In January 2021, Remington executed two new hotel management contracts with a third-party hotel owner. In conjunction, Remington loaned approximately $2.9 million to the hotel owner. The loan requires interest only payments at an annual rate of 10% commencing on March 31, 2021. The principal balance and all accrued interest on the loan shall be due and payable to Remington in full on December 31, 2022. The note receivable is recorded with “other assets” in our condensed consolidated balance sheet.

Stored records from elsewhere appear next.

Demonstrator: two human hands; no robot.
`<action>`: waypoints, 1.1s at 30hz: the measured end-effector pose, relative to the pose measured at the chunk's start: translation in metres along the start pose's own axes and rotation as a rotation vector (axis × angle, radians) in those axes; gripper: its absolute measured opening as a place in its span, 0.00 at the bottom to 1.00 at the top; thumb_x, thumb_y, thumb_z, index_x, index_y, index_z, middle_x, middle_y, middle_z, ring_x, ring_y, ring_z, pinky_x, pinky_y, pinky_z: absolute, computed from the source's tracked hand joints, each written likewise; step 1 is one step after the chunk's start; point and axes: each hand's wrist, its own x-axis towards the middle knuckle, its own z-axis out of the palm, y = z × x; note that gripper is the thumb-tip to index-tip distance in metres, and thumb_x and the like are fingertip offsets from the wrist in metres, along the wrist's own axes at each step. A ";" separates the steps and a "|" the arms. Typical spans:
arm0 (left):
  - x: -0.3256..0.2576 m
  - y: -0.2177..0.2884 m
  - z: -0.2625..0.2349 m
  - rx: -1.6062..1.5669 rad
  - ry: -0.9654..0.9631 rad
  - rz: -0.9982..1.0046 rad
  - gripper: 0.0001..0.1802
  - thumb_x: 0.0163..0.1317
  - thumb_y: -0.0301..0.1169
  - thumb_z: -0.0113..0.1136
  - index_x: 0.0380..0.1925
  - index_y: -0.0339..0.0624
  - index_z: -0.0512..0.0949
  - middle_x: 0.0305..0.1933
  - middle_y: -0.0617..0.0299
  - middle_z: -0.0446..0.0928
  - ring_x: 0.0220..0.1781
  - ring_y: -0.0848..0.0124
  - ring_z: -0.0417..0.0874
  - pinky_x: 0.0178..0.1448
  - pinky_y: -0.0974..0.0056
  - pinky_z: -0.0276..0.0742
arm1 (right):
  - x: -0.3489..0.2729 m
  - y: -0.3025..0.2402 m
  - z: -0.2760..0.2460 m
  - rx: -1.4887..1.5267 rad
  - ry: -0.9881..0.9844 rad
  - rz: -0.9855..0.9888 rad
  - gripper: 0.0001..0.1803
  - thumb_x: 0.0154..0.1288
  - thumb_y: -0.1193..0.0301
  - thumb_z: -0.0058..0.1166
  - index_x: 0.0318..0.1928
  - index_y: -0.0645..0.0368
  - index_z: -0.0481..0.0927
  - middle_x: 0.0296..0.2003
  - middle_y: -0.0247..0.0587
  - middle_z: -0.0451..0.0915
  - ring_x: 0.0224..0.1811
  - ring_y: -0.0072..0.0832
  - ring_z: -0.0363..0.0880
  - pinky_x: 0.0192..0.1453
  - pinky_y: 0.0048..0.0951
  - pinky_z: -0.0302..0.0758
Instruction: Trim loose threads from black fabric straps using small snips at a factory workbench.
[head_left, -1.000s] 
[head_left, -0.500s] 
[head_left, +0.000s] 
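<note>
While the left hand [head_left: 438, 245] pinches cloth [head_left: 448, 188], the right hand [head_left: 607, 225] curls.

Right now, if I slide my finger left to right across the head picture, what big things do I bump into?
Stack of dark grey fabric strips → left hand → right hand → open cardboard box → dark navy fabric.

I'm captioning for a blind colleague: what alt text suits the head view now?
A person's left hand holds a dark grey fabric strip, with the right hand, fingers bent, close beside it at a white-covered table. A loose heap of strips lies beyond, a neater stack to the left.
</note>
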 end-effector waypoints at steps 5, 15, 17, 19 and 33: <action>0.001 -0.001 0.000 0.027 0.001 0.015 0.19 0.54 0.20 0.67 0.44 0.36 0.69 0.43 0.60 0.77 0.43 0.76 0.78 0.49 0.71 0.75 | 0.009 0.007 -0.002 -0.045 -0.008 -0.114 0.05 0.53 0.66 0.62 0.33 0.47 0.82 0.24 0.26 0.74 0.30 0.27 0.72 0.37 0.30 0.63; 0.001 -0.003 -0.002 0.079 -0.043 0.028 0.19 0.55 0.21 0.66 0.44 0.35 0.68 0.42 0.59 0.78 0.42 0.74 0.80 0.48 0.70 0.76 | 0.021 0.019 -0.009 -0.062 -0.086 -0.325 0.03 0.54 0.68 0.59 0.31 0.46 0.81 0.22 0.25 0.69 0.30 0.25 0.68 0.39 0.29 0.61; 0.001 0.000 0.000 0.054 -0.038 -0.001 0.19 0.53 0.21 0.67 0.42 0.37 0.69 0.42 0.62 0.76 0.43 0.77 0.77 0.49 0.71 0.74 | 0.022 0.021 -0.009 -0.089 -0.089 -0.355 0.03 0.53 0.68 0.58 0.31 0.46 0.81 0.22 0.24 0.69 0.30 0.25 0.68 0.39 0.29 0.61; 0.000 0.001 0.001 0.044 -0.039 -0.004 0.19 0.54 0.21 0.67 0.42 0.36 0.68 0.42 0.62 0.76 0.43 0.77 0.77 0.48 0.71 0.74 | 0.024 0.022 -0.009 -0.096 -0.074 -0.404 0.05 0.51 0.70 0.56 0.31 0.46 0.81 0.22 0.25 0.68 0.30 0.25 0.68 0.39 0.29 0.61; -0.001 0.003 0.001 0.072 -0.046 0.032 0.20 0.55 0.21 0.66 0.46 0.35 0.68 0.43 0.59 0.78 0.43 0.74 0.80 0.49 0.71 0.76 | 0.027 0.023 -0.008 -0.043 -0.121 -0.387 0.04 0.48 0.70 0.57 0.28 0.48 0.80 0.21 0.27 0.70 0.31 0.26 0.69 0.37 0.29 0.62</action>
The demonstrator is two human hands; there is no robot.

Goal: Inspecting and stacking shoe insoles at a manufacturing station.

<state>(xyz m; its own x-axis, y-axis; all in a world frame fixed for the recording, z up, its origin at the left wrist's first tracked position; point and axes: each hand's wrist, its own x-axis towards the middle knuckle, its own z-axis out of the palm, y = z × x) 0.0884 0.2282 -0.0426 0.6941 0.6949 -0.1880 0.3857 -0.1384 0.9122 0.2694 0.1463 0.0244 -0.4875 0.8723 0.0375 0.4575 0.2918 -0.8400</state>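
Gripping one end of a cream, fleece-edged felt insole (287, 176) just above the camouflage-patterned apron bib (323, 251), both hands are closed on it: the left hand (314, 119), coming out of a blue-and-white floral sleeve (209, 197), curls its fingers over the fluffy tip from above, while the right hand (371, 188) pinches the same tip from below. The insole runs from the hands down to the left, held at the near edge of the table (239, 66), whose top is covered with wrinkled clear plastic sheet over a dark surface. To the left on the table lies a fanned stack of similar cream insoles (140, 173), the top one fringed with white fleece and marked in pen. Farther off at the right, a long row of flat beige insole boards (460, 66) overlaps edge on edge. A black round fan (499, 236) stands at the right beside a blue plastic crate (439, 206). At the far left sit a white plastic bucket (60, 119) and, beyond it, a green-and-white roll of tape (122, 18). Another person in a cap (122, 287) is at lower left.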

On February 1, 2021, the base salaries for the Company’s executive officers (other than Mr. Bennett) and other employees were restored to their pre-reduction levels, and on February 3, 2021, the independent members of the Board of Directors of the Company restored Mr. Bennett’s salary to its pre-reduction level, effective as of February 1, 2021. In addition, and also effective as of February 1, 2021, the independent members of the Board of Directors ended the arrangement pursuant to which Mr. Bennett had been receiving his base salary in the form of common stock issued under the Company’s 2014 Incentive Plan, as amended, such that Mr. Bennett’s base salary will again be paid in cash.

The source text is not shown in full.